On the composition series of the standard Whittaker (g,K)-modules

TL;DR

This paper investigates the structure and composition series of standard Whittaker (g,K)-modules for real reductive Lie groups, providing explicit descriptions in generic and specific integral cases, notably for U(n,1).

Contribution

It determines the structure of standard Whittaker (g,K)-modules for generic infinitesimal characters and explicitly describes their composition series for U(n,1) with regular integral characters.

Findings

Structures of standard Whittaker (g,K)-modules are characterized for generic infinitesimal characters.

Explicit composition series are derived for U(n,1) with regular integral infinitesimal characters.

Provides a detailed analysis of Whittaker modules in both generic and integral cases.

Abstract

For a real reductive linear Lie group G, the space of Whittaker functions is the representation space induced from a non-degenerate unitary character of the Iwasawa nilpotent subgroup.
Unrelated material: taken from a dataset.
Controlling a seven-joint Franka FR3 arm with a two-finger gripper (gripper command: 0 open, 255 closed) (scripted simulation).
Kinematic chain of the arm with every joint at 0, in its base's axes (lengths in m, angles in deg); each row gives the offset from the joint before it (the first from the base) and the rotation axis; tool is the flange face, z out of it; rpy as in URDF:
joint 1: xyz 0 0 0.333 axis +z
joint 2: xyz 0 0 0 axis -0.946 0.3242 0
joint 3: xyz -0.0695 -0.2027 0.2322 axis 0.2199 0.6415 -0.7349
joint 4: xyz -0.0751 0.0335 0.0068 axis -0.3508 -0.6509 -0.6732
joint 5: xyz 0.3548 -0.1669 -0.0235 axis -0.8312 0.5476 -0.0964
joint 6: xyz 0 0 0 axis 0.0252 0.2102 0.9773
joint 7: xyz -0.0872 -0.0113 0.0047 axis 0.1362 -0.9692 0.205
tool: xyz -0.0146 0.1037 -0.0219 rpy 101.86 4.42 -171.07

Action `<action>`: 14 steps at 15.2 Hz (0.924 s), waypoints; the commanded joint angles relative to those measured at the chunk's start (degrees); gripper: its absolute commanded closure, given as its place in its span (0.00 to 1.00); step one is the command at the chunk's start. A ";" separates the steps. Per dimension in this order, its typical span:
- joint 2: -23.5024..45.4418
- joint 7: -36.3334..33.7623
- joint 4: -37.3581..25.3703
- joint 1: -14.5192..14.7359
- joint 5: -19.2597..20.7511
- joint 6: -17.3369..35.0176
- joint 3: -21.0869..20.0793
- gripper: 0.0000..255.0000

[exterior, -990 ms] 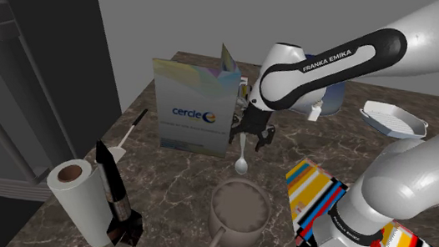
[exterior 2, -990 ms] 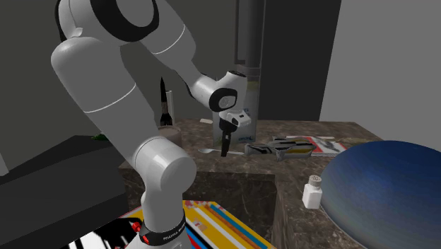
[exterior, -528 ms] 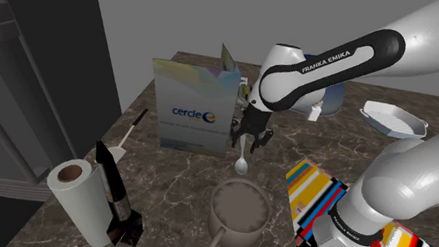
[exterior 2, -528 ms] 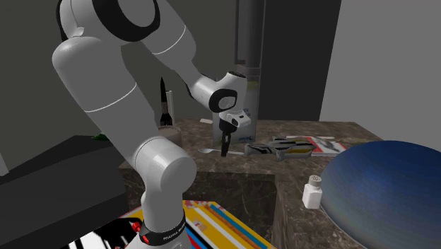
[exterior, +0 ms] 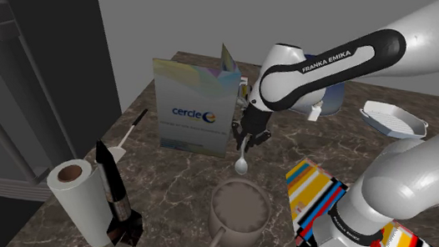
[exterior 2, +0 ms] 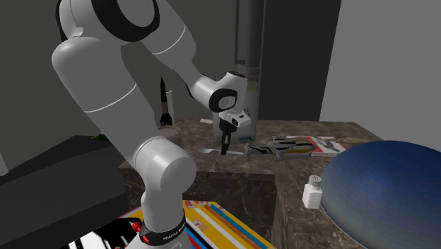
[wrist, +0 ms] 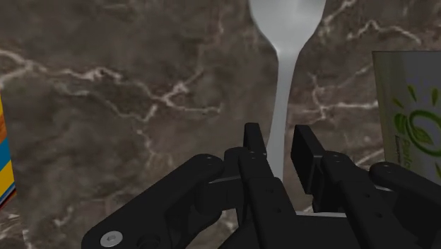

Defined are the standard Whittaker (g,K)-modules, which are K-admissible submodules of the space of Whittaker functions. We first determine the structures of them when the infinitesimal characters characterizing them are generic. As an example of the integral case, we determine the composition series of the standard Whittaker (g,K)-module when G is the group U(n,1) and the infinitesimal character is regular integral.